● Your instructions
All of the data below should be output exactly as given.

● Dataset section
────────────────────────────────────────

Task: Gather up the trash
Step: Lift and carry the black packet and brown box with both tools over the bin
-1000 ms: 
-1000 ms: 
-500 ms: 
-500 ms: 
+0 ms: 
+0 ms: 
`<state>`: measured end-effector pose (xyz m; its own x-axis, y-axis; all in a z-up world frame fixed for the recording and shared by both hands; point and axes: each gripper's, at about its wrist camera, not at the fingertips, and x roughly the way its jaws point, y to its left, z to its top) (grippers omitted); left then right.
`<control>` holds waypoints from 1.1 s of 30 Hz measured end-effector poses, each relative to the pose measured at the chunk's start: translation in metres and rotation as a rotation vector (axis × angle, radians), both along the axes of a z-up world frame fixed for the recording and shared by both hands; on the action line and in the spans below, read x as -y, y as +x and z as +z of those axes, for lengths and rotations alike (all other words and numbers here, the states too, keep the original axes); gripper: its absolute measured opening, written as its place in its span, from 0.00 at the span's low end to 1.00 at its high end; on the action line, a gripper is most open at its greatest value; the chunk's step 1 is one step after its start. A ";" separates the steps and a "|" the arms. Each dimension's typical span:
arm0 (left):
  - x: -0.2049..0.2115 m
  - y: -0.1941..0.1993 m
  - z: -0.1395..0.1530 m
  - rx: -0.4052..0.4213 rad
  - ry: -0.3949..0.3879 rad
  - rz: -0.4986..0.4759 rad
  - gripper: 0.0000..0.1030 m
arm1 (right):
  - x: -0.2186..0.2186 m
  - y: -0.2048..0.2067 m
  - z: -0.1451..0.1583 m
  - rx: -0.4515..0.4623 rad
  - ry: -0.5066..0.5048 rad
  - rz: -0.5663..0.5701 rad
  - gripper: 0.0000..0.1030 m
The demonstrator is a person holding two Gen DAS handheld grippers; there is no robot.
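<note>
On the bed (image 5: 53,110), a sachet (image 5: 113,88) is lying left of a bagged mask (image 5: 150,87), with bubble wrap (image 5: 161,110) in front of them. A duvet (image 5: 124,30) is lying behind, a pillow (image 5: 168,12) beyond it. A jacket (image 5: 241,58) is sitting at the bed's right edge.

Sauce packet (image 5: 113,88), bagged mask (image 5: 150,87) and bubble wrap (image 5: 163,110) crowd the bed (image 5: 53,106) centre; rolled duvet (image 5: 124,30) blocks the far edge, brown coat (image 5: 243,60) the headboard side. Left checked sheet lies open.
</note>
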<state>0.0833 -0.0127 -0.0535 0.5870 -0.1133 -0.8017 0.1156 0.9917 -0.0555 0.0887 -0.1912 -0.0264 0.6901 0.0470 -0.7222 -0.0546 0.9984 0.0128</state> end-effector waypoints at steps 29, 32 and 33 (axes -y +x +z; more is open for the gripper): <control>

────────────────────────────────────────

● Finished task
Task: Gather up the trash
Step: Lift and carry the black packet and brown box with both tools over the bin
-1000 ms: 
-1000 ms: 
-500 ms: 
-500 ms: 
+0 ms: 
+0 ms: 
`<state>`: measured end-effector pose (xyz m; its own x-axis, y-axis; all in a z-up world frame fixed for the recording and shared by both hands; point and axes: each gripper's, at about its wrist camera, not at the fingertips, and x roughly the way its jaws point, y to its left, z to its top) (grippers omitted); left then right.
`<control>` holds waypoints from 1.1 s of 30 Hz measured end-effector poses, each relative to the pose measured at the chunk's start: translation in metres and rotation as a rotation vector (axis × angle, radians), both along the axes of a z-up world frame fixed for the recording and shared by both hands; on the action line and in the spans below, read x as -y, y as +x and z as +z of those axes, for lengths and rotations alike (all other words and numbers here, the states too, keep the original axes); gripper: its absolute measured opening, written as its place in its span, from 0.00 at the span's low end to 1.00 at its high end; on the action line, a gripper is most open at its greatest value; the chunk's step 1 is one step after its start. A ";" separates the steps and a "|" the arms. Each dimension's typical span:
arm0 (left):
  - x: -0.2049..0.2115 m
  - y: -0.1941..0.1993 m
  - z: -0.1395..0.1530 m
  - rx: -0.4052..0.4213 rad
  - ry: -0.3949..0.3879 rad
  - rz: -0.4986..0.4759 rad
  - gripper: 0.0000..0.1030 m
arm1 (right):
  - x: -0.2186..0.2186 m
  - y: -0.2048..0.2067 m
  - z: -0.1451..0.1583 m
  - rx: -0.4515..0.4623 rad
  - ry: -0.5066..0.5048 rad
  - rz: -0.5663..0.5701 rad
  - gripper: 0.0000..0.1030 m
The demonstrator is a person holding two Gen DAS handheld grippers; there is no robot.
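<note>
On the bed (image 5: 53,110), a sachet (image 5: 113,88) is lying left of a bagged mask (image 5: 150,87), with bubble wrap (image 5: 161,110) in front of them. A duvet (image 5: 124,30) is lying behind, a pillow (image 5: 168,12) beyond it. A jacket (image 5: 241,58) is sitting at the bed's right edge.

Sauce packet (image 5: 113,88), bagged mask (image 5: 150,87) and bubble wrap (image 5: 163,110) crowd the bed (image 5: 53,106) centre; rolled duvet (image 5: 124,30) blocks the far edge, brown coat (image 5: 243,60) the headboard side. Left checked sheet lies open.
</note>
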<state>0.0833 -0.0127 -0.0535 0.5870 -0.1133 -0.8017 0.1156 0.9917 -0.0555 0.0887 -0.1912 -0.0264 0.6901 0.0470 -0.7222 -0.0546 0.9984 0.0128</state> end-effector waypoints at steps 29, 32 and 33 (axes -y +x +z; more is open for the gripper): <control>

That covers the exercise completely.